## RECORDS FOR THIS EXERCISE
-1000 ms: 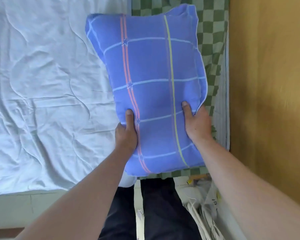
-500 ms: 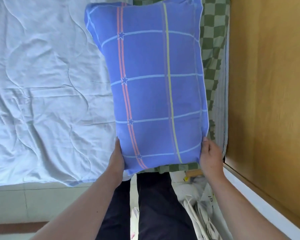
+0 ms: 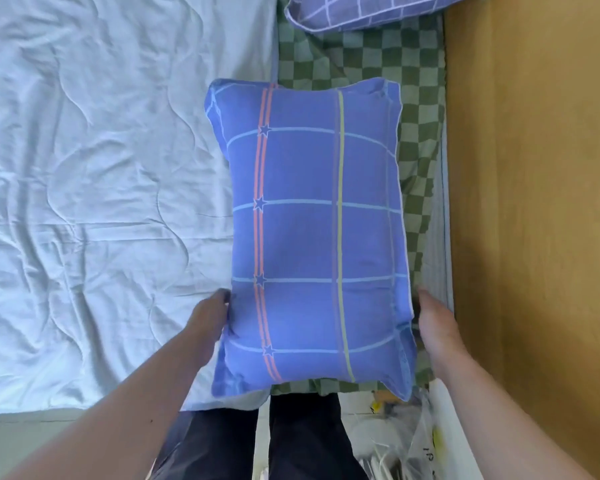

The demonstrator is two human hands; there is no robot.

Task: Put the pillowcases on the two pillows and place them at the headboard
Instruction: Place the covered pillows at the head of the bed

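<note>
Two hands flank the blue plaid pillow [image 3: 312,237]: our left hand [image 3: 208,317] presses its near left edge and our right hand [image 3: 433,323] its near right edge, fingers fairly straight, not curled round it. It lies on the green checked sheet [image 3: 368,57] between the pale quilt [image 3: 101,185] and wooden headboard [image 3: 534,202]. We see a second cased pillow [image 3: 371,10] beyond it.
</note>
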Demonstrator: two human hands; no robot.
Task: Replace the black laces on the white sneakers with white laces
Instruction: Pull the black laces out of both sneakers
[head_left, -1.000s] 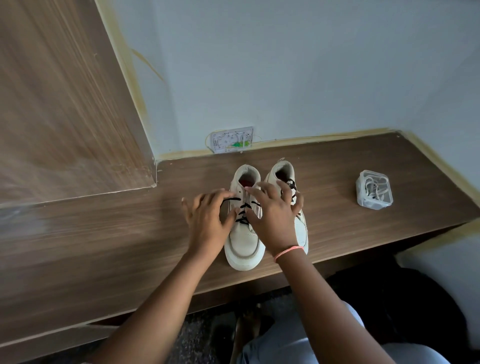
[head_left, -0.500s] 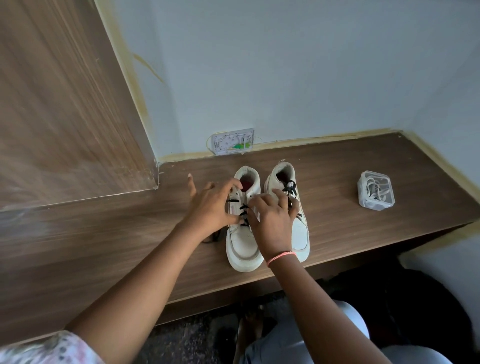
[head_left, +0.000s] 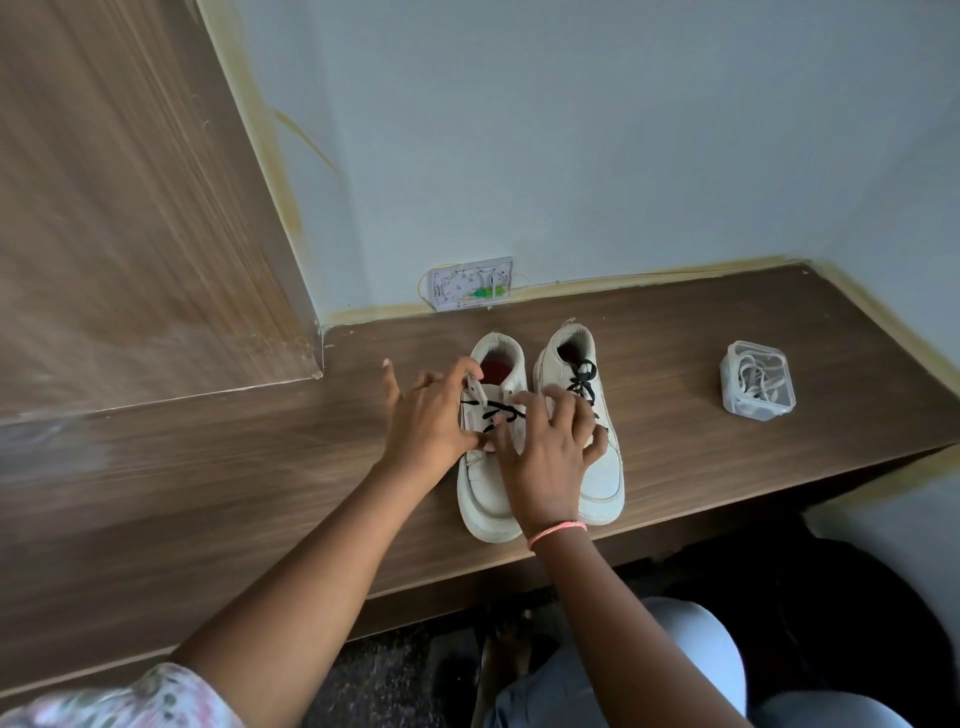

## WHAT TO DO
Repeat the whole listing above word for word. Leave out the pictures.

## ANSWER
-1000 ms: 
-500 ms: 
+0 ms: 

The demonstrator is two human hands; there is no robot.

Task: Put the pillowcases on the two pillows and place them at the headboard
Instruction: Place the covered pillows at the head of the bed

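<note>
Two hands flank the blue plaid pillow [image 3: 312,237]: our left hand [image 3: 208,317] presses its near left edge and our right hand [image 3: 433,323] its near right edge, fingers fairly straight, not curled round it. It lies on the green checked sheet [image 3: 368,57] between the pale quilt [image 3: 101,185] and wooden headboard [image 3: 534,202]. We see a second cased pillow [image 3: 371,10] beyond it.
</note>
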Demonstrator: two human hands; no robot.
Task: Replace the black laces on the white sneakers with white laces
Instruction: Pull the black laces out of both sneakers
[head_left, -1.000s] 
[head_left, -0.500s] 
[head_left, +0.000s] 

The required output has been supplied.